Bezoar stood up and walked to a bookshelf. He pulled down a thick volume. “Have you ever actually read Nathan Holn?” he asked, his voice amiable once again. Gordon shook his head.

“But, sir!” Bezoar protested. “How can you know your enemy without learning how he thinks? Please, take this copy of Lost Empire… Holn’s own biography of that great man, Aaron Burr. It just might change your mind.

“You know I do believe, Mr. Krantz, that you are the sort of man who could become a Holnist. Often the strong need only have their eyes opened to see that they have been cozened by the propaganda of the weak, that they could have the world, if only they stretched out their hands and took it.”
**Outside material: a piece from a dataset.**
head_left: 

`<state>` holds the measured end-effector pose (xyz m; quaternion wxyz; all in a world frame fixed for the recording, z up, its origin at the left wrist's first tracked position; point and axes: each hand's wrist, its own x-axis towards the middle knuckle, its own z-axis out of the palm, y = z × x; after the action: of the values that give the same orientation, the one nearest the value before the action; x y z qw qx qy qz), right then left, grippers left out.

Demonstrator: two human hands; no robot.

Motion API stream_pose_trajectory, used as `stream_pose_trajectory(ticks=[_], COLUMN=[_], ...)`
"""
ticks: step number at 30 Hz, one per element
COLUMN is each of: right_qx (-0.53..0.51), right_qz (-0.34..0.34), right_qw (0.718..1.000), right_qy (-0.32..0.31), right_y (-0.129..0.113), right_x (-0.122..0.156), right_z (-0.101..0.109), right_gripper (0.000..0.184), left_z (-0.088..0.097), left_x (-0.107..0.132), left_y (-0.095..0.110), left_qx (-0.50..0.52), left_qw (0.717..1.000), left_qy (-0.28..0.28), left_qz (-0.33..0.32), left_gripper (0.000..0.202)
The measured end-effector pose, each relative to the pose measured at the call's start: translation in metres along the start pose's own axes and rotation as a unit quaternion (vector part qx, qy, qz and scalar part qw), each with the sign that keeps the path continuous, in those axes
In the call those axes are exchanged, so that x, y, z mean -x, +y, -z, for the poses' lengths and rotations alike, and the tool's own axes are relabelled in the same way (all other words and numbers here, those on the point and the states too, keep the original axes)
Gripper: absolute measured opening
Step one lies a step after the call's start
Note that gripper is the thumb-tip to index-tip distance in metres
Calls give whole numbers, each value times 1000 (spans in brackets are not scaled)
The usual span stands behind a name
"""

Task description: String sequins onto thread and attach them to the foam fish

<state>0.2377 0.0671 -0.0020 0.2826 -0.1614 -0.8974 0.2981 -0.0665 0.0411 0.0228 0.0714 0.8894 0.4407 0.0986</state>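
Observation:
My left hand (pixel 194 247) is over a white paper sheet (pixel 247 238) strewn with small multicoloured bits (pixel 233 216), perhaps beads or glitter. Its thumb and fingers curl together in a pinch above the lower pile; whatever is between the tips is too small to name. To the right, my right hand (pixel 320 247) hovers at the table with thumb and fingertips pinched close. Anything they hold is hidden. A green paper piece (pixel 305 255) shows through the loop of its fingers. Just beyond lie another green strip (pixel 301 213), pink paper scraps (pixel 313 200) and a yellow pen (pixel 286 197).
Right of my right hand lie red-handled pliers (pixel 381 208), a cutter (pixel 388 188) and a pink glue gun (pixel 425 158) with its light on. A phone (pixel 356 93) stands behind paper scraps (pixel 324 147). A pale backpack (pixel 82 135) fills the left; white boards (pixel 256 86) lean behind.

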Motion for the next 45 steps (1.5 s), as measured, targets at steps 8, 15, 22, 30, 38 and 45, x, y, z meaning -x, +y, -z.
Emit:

Gordon suppressed his initial response, and picked up the proffered book instead. It probably wouldn’t be wise to provoke the man too far. After all, he could probably have both northerners killed with a word.

“All right. It might help pass the time while you arrange our transportation back to the Willamette,” he said, quite calmly.

“Yeah,” Johnny Stevens contributed, speaking for the first time. “And while you’re at it, how about paying the extra postage it’ll take to finish delivering that stolen mail we’re going to take back with us?”

Bezoar returned Johnny’s cold smile, but before he could reply, they heard footsteps on the wooden porch of the former ranger station. The door opened and in stepped three bearded men dressed in the traditional green and black fatigues.